Image: The Alabama Political Reporter, 2018

Collis, V. and Vegas, E. (2020) Unequally disconnected: access to online learning in the US Brookings Institute Education plus Development, June 22

This blog post is based on another study pointing out that poor people are less likely to have access to the digital equipment needed to study online. The post is based on a new weekly survey Household Pulse from the U.S. Census Bureau.

Main findings

  1. Around 1 in 10 of the poorest children in the U.S. has little or no access to technology for learning. It is interesting to note that lack of equipment (tablets, computers) was a higher barrier than lack of access to the Internet. Poorest children is defined as families with incomes of less than US$25,000 per annum
  2. Poor children living in poor states are even more likely to be at a disadvantage. The survey showed significant differences between states in how this affected families with the lowest incomes
  3. Fully 26.5 percent of children living in homes where there is often not enough food to go around—more than 1 in 4—are rarely or never able to get online to learn.
  4. 9.5 percent of respondents across the U.S. who did not finish high school say there is rarely or never a device available for learning in their home, compared with just 1.2 percent of those with a bachelor’s degree or higher qualification.
  5. Children’s access to online learning is strongly correlated with race. 8.7 percent of Black respondents say their children rarely or never have access to a device for learning, four percentage points higher than for the full sample including all races.

 

Main recommendations

The report makes these recommendations:

First, extra support will be critical for students whose family circumstances have made it difficult or impossible to continue learning during the pandemic. This means supporting teachers with tools to diagnose students as well as with the materials and pedagogical approaches to serve the learning needs of what is certain to be an even wider range of student skills.
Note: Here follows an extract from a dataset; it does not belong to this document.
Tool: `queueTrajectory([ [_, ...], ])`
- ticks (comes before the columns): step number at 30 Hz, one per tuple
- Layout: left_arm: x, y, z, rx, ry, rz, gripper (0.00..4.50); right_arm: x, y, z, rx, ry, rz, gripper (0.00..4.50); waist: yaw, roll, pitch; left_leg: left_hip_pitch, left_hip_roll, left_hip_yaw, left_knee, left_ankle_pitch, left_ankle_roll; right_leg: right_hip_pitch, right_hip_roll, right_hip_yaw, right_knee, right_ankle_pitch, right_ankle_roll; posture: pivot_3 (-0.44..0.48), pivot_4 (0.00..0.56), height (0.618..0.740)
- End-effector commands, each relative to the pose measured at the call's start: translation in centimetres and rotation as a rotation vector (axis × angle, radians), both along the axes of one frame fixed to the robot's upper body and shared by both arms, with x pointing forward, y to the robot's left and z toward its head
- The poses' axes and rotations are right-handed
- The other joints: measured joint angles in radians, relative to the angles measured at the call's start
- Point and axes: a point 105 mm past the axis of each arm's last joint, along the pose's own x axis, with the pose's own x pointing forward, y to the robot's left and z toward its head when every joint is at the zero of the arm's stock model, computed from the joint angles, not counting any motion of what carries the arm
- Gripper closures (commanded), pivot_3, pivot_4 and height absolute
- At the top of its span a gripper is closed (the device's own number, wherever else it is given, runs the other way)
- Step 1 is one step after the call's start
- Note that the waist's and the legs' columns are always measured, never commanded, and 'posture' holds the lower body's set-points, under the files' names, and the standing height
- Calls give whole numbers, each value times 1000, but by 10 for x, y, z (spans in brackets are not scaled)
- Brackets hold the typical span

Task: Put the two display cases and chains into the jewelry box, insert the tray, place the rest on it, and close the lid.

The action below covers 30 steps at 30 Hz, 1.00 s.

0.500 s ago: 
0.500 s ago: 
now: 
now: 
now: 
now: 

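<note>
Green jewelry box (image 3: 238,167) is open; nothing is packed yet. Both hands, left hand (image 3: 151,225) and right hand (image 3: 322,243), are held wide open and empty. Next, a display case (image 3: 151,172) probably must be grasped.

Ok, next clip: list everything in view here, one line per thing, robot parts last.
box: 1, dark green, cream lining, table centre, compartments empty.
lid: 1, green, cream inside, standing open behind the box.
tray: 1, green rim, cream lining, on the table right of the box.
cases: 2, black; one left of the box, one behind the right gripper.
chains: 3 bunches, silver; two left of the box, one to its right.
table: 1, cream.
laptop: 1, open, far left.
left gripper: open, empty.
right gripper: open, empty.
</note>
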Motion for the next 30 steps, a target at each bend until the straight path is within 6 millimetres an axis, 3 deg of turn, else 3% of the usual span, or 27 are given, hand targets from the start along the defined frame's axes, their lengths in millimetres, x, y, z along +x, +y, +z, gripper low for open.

Second, it will be important to plan for further periods where children need to learn from home for public health reasons, or where it may not be possible to have all students in classes and maintain appropriate social distancing. Some communities may need to adopt policies such as giving preferential access to school-based learning for the most disadvantaged, since more privileged students will be better equipped to study online. It also means designing and resourcing initiatives to improve poor children’s access to technology, either through equipment loan programs, capital investment in better internet access in relevant neighborhoods, or both.

Whether measured by income, location, parental education, or race, the relationship between privilege and access to the basic tools for distance learning is strong according to these data. Policymakers must take decisive steps to prevent the learning gap widening and damaging further the lives of children who are already at a significant disadvantage compared with their peers.

My comments

First there are some important differences between Canada and the USA. The latter has a wider Gini co-efficient of inequality (0.49) compared to Canada (0.32, when tax systems are taken into account). Nevertheless, it is likely that the same groups in Canada, plus Indigenous communities, suffer the same difficulties in accessing digital equipment and the Internet, although the absolute numbers will be smaller in Canada.

However, the fact that poverty means some students will be disadvantaged in accessing online learning is insufficient reason to deny all students access to online learning in an emergency. 

Although it is necessary to take actions to ensure more online learning access to poor families, such as loans of tablets, the long-term solution is to reduce poverty in the first place. No child can learn well on an empty stomach, online or in class. It is poverty that is the problem, not unequal access to equipment or the Internet, which is most often a consequence of poverty. In the meantime, all policy makers should pay attention to these recommendations from the Brooking Institute.